◆ ASSIGNMENT: There is one span to output from the data below: the lines starting at the line with "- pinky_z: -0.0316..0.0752" and ending at the line with "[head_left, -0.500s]". Output it exactly, ends included, nothing more.

◆ EXERCISE INPUT:
────────────────

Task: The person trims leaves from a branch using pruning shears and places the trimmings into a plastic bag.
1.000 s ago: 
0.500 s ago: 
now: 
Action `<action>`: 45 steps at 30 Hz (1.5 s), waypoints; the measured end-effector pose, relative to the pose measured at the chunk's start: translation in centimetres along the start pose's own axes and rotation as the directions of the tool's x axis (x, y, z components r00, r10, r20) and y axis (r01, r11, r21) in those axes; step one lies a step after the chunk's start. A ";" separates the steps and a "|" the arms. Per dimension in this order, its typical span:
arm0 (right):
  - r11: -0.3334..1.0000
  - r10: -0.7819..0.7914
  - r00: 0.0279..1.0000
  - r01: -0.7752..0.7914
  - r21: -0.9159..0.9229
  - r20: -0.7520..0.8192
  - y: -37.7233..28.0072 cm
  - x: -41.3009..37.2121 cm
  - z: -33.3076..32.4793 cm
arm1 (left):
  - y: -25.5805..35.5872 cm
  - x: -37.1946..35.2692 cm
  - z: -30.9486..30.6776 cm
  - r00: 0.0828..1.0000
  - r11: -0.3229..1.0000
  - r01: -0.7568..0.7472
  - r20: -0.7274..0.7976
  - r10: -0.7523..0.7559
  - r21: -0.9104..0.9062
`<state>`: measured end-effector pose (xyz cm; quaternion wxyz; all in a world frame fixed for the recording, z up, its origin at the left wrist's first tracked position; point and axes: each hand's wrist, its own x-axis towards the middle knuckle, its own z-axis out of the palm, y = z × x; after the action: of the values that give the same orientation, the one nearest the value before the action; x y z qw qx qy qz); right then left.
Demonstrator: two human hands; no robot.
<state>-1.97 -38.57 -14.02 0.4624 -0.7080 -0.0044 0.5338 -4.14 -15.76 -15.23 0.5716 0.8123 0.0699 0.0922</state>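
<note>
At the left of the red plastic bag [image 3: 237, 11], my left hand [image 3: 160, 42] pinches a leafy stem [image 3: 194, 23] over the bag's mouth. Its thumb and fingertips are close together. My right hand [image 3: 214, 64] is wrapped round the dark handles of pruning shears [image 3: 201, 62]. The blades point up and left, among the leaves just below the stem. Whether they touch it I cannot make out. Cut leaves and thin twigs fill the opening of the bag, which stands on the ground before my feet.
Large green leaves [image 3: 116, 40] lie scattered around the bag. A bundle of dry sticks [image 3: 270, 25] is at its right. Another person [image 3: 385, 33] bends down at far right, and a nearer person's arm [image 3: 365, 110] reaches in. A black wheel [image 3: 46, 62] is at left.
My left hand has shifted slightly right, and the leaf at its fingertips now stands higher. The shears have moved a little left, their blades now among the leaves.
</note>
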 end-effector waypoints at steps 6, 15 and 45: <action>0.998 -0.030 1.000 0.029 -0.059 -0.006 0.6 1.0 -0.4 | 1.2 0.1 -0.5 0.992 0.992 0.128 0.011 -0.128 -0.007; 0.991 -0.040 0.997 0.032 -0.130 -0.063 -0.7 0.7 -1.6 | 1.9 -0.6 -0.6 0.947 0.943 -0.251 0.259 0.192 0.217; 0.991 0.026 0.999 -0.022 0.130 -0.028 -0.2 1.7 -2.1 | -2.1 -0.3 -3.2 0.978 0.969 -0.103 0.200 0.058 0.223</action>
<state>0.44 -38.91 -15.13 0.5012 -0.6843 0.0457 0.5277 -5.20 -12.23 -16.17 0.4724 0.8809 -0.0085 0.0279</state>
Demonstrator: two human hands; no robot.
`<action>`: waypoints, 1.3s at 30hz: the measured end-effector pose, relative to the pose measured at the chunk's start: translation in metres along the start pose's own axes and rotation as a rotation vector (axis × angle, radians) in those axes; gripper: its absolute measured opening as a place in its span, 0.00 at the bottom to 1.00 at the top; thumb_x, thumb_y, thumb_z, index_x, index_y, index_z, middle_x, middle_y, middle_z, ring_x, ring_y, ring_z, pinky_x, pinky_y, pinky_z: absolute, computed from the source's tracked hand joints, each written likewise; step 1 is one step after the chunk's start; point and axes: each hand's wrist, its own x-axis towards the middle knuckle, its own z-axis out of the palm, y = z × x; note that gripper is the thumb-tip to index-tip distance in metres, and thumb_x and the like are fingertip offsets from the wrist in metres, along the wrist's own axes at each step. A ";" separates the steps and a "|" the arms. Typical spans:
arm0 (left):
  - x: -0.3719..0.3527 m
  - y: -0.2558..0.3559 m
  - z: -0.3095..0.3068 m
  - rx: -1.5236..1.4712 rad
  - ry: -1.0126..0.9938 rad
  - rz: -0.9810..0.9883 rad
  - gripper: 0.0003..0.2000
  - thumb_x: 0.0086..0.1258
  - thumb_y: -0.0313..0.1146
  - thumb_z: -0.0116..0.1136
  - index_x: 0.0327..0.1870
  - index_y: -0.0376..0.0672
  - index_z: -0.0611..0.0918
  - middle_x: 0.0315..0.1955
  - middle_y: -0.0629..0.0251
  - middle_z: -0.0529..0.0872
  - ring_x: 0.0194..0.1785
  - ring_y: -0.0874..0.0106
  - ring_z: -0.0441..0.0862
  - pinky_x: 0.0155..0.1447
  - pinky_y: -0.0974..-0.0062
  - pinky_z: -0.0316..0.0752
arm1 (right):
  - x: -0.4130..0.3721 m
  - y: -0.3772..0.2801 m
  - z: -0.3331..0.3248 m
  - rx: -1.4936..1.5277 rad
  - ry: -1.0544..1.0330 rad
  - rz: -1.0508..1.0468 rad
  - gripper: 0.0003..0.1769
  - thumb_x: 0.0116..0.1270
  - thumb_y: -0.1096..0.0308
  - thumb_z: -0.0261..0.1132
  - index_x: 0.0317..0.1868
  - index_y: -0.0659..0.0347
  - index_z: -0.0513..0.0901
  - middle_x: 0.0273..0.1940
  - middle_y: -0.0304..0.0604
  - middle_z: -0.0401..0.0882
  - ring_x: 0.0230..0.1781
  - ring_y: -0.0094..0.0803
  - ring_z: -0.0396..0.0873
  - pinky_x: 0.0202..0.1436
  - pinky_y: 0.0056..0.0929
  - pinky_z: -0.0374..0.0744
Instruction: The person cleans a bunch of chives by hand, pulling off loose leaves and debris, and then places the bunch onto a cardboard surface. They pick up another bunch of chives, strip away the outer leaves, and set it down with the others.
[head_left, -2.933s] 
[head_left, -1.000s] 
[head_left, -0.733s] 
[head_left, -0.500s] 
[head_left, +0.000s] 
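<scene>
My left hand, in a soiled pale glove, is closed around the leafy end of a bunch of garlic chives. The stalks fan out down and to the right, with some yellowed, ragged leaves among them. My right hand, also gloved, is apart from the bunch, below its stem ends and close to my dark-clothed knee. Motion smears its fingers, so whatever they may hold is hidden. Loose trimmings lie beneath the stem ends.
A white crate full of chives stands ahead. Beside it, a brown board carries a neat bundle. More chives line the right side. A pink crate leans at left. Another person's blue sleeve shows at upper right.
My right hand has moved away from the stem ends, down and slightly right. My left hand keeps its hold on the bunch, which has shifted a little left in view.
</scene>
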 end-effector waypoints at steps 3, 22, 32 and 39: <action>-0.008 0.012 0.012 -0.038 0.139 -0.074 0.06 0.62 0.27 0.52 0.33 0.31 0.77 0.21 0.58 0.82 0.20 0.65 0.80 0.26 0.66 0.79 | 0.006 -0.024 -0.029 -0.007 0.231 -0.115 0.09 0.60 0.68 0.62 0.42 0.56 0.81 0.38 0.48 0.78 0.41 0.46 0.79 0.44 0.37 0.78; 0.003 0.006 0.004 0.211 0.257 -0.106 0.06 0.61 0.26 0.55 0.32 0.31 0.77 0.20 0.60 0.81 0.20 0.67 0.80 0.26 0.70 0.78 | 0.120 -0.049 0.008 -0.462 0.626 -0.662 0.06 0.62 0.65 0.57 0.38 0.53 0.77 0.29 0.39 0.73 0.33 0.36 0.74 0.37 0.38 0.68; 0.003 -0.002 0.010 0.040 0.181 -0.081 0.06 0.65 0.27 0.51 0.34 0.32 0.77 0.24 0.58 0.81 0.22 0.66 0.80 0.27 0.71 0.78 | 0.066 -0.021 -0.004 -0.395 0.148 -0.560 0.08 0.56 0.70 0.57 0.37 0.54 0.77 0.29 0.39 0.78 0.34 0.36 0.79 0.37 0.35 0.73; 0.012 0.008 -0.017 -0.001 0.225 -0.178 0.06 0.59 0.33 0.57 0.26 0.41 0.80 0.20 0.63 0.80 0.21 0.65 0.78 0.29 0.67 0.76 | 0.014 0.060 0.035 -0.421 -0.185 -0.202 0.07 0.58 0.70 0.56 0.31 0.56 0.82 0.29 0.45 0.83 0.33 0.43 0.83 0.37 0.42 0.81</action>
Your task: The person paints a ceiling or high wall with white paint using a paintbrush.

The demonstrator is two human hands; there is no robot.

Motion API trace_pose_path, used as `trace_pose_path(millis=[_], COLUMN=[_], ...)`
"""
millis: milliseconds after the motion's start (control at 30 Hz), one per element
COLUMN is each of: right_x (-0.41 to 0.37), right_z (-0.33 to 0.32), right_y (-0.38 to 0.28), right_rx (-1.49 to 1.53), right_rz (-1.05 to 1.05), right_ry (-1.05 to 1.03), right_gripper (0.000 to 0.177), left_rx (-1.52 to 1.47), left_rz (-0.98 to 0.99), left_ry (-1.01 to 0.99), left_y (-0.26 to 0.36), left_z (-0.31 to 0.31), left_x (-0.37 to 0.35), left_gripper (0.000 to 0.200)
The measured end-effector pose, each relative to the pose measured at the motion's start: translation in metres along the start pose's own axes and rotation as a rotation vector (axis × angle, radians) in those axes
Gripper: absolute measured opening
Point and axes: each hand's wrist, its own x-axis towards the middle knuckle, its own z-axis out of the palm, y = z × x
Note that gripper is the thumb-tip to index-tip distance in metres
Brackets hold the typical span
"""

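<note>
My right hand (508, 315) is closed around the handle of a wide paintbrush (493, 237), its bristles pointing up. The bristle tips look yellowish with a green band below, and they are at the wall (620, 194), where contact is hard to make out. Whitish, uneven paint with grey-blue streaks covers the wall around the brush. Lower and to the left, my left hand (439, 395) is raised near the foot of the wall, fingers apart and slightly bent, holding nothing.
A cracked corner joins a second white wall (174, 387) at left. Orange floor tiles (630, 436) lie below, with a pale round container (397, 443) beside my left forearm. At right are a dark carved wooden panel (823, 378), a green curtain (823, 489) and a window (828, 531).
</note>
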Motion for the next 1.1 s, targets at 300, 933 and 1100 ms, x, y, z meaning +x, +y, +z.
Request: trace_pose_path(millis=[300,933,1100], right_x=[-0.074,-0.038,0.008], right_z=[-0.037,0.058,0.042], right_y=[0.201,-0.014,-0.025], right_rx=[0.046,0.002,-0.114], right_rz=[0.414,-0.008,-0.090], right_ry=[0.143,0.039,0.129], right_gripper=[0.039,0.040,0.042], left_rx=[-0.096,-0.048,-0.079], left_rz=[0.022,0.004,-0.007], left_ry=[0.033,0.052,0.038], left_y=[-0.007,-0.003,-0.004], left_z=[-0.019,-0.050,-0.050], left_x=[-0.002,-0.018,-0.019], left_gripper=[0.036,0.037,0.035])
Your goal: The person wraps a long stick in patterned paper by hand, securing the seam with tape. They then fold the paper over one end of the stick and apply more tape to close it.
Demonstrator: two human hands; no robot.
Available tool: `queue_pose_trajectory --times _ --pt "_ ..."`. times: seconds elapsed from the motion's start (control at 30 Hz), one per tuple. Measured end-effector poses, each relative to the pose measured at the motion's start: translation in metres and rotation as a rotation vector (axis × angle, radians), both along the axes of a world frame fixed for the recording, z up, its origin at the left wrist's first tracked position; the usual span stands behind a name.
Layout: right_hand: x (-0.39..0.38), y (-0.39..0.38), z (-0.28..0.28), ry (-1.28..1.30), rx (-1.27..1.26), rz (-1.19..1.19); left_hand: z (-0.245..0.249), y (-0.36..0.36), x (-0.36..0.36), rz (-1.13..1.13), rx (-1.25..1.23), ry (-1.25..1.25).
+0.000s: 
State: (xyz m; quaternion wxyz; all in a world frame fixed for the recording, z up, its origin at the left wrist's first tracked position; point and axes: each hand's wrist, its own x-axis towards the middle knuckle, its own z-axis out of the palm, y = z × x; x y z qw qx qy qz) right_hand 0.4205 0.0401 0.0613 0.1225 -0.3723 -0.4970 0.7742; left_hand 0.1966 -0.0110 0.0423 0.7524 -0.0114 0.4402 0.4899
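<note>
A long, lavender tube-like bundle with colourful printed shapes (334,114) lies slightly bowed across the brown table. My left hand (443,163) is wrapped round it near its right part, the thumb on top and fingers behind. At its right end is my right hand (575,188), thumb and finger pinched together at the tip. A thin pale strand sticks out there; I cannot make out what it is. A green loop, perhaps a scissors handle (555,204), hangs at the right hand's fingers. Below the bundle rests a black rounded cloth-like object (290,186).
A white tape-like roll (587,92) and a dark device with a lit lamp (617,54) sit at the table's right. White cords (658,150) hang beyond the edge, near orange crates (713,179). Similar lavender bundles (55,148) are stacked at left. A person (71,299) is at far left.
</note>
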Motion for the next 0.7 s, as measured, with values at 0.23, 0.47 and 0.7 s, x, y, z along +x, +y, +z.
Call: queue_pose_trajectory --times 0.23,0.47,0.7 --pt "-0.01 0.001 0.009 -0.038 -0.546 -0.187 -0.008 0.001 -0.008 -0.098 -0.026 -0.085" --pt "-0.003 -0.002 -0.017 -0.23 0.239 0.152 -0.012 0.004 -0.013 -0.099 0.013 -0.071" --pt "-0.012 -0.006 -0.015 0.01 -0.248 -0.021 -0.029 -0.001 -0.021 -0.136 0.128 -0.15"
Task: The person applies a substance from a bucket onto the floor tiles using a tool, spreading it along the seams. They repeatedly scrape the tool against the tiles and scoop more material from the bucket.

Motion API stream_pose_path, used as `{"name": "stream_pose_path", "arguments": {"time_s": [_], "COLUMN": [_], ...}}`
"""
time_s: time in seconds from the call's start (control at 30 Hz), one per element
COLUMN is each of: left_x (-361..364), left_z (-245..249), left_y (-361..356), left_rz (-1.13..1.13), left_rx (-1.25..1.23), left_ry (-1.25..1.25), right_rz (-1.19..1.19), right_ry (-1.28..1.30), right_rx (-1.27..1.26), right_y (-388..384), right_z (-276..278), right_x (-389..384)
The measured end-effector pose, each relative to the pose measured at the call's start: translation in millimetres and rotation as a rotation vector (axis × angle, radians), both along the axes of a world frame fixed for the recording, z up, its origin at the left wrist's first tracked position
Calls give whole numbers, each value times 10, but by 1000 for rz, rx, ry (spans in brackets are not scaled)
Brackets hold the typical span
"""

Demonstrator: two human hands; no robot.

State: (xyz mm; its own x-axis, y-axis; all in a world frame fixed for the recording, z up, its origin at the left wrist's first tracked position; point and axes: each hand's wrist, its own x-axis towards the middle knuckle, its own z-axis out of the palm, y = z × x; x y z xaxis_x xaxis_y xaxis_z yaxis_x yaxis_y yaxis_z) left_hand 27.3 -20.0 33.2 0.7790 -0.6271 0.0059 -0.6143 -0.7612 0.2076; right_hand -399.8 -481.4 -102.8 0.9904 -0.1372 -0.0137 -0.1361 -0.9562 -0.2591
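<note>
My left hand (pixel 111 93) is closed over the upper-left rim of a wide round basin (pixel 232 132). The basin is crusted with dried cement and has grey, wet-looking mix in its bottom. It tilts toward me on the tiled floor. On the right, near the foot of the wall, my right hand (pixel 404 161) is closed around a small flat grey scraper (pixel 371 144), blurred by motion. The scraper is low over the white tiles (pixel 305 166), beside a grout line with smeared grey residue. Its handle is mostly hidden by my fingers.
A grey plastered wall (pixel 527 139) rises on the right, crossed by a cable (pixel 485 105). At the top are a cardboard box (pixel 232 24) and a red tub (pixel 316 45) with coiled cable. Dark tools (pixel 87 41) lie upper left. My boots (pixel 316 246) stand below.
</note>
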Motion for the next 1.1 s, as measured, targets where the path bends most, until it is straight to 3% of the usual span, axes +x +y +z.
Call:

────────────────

◆ WRITTEN ANSWER:
  - pinky_z: -0.0316..0.0752
arm1 (right):
  - x: -0.4130..0.3721 m
  - y: -0.3772..0.2801 m
  - z: -0.3331..0.3248 m
  - rx: -1.4936..1.5277 rad
  - ry: -1.0544..1.0330 rad
  - rz: -1.0508..1.0468 rad
  - gripper: 0.0003..0.1769
  - thumb_x: 0.0116..0.1270
  - thumb_y: -0.1096..0.0308
  - thumb_z: -0.0261..0.1132
  - index_x: 0.0317..0.1868
  - index_y: -0.0659..0.0347
  - index_z: -0.0513..0.0901
  - middle_x: 0.0273..0.1940
  - middle_y: -0.0304..0.0604
  - middle_z: -0.0401..0.0882
  - ring_x: 0.0230..0.1781
  - ring_y: -0.0094..0.0803
  - ring_z: -0.0396..0.0873
  - pinky_x: 0.0202..0.1436
  - pinky_y: 0.0056..0.0929
  - pinky_z: -0.0374..0.0744
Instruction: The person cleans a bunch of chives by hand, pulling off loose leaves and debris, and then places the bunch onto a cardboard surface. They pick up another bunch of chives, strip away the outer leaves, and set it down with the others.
[head_left, -2.933s] 
[head_left, -1.000s] 
[head_left, -0.733s] 
[head_left, -0.500s] 

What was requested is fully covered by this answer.